Kati Patang () is a 1971 Indian Hindi-language musical drama film produced and directed by Shakti Samanta. It was a box office success. The film stars Asha Parekh as a woman pretending to be a widow, and her ensuing trials and tribulations opposite her charming neighbour, played by Rajesh Khanna.  Parekh's performance as Madhavi was critically acclaimed and earned her the Filmfare Award for Best Actress.

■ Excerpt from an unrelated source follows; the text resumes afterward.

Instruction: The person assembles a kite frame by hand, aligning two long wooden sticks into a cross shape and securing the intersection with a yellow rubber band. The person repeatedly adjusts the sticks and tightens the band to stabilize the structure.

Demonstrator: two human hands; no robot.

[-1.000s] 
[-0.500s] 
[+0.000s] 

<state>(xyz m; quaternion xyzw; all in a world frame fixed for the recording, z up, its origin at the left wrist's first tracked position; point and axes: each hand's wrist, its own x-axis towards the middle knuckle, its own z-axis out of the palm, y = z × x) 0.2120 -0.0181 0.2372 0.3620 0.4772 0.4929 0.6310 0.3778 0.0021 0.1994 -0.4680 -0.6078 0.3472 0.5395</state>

The movie also stars Nazir Hussain, Bindu, Prem Chopra, Daisy Irani and Sulochana Latkar. The film was the second in a string of nine films on which Samanta and Khanna collaborated. The music was composed by R.D. Burman and was a huge hit. "Ye Shaam Mastani" and "Pyaar Deewana Hota Hai", sung by Kishore Kumar were particularly famous. The performances from Parekh and Khanna were praised by the audience and critics alike. The film was among the 17 consecutive hits of Khanna between 1969 and 1971 and was the second of four films in which he was paired with Parekh. The film was later remade in Tamil as Nenjil Oru Mul (1981) and in Telugu as Punnami Chandrudu (1987). It is based on Cornell Woolrich's 1948 novel I Married a Dead Man which had earlier been adapted as the 1950 film No Man of Her Own.

Plot 
Madhavi "Madhu" is an orphan living with her maternal uncle, who arranges her marriage with someone she does not know. Blinded in love with Kailash, she runs away on the day of the marriage. She discovers Kailash with another woman, Shabnam. Heartbroken and dejected, she returns to her uncle, who had committed suicide from the humiliation. Realising that she has no one in life, Madhavi decides to leave town and head somewhere. She meets her childhood friend Poonam, who tells her about her husband's untimely demise in an accident and that she is on her way, along with her baby boy Munna, to stay with her in-laws whom she has never met before. Poonam manages to compel Madhu to accompany her as her plight is pitiful.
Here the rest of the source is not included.